A declaração do governador Sérgio Cabral, de que as pessoas têm que se acostumar com essa guerra (em especial os moradores da Zona Sul), por que essas operações vão continuar, é preocupante?
Essa declaração de que a Zona Sul tem que se preparar para a guerra é uma tolice que não tem tamanho. Esse discurso de guerra, essa lógica bélica, de eliminar o inimigo, isso que faz com que um policial tenha o sonho de ir para o Iraque. Na verdade, ele age na favela como se estivesse no Iraque. O policial não se vê como um instrumento da segurança pública.

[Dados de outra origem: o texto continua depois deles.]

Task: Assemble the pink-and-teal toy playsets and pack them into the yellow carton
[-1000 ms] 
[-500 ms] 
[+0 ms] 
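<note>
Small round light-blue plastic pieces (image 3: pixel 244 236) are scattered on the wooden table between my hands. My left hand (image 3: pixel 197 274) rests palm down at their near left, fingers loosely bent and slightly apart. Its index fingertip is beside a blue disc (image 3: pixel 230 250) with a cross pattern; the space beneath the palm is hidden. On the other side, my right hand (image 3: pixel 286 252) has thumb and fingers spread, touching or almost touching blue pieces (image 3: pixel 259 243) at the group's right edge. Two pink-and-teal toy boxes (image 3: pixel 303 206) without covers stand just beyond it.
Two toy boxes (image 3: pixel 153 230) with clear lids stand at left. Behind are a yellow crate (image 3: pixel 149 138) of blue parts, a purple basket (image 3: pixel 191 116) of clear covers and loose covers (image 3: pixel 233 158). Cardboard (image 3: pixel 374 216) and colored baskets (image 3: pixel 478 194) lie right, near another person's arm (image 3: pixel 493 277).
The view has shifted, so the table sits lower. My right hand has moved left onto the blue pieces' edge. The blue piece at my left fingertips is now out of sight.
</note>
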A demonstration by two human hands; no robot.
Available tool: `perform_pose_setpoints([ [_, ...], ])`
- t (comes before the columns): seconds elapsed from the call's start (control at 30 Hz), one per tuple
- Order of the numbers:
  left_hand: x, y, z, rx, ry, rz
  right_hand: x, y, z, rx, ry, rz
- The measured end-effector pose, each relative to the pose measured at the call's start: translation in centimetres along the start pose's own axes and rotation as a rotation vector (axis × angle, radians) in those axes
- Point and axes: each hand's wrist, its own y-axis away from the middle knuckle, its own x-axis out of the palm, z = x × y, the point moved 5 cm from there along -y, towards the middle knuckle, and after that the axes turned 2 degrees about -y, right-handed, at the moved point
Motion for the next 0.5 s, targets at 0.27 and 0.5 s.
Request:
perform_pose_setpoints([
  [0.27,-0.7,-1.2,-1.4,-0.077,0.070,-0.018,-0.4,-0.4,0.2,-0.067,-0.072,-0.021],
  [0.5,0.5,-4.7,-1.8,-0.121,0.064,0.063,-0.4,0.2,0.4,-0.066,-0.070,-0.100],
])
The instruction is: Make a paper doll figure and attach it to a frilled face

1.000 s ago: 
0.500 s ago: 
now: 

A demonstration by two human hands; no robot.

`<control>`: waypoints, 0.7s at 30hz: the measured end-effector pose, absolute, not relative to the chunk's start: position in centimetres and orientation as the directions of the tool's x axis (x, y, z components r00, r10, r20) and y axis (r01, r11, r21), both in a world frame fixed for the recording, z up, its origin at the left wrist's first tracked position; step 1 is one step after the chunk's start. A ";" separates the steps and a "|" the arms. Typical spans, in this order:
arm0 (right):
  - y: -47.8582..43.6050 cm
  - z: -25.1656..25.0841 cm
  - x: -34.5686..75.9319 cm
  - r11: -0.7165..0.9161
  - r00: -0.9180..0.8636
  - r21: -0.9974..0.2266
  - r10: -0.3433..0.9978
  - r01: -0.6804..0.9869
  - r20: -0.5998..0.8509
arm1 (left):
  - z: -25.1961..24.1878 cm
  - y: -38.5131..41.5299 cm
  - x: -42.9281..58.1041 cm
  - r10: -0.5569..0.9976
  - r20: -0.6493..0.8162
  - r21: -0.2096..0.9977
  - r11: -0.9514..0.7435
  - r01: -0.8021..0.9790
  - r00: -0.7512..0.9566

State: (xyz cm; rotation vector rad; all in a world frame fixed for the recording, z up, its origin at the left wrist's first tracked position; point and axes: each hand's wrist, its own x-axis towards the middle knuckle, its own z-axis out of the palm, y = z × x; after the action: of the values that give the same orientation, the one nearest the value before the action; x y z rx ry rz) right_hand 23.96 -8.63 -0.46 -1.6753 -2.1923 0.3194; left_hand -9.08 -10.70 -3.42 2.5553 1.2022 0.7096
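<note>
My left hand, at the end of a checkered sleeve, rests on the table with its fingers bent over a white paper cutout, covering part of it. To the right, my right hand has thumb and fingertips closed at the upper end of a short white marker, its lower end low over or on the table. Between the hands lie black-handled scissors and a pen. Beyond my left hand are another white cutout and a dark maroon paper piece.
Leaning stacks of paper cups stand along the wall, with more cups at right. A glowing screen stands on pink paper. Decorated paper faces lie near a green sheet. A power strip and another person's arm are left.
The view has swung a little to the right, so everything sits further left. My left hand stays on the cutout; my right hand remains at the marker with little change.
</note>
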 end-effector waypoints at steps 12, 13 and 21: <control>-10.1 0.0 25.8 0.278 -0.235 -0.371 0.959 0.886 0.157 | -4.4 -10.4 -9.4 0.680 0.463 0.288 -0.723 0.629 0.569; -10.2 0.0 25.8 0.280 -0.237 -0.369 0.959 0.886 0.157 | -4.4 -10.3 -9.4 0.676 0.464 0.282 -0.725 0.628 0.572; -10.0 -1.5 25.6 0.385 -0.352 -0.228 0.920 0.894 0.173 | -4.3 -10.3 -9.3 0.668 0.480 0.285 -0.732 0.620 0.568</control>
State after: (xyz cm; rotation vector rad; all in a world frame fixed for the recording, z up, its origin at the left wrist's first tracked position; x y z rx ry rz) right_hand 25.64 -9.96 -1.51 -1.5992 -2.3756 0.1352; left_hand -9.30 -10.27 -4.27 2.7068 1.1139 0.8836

Essa denominação de guerra, tanto pela imprensa como pelo governador seria ideal?
Por trás desse tipo de denominação existem outros tipo de recados, como a eliminação de direitos fundamentais em determinados locais. Você desconsidera a necessidade do cumprimento da lei em determinadas localidades. Com esse discurso não se constrói metas, perspectivas. Se você não tem o Estado presente, não tem metas, não tem perspectivas, de nada adianta. Fica claro a construção do inimigo: sei a cor que ele tem e onde ele mora. Temos um verdadeiro genocídio contra o jovem, negro, morador de periferia e não há nada sendo feito para tentar reverter essa situação, para conter essa violência.

O que a Comissão de Direitos Humanos da Alerj está fazendo nesse sentido?
Estamos remando contra a opinião pública. E infelizmente o governo está se pautando pela opinião pública. Nós esperávamos um governo menos covarde, que construísse uma opinião própria. Hoje [dia 03/07/2007] estamos indo à Secretaria de Segurança Pública para discutir as denúncias que ouvimos na visita de quinta-feira [dia 28/06] e no sábado [30/06] e esperando o resultado dos laudos médicos. Ontem [02/07] estivemos presente em uma reunião na Ordem dos Advogados do Brasil.

Sabemos que estamos contra a opinião pública, mas esse é o nosso papel, de construir uma sociedade pautada pela valorização da vida e no respeito aos direitos humanos.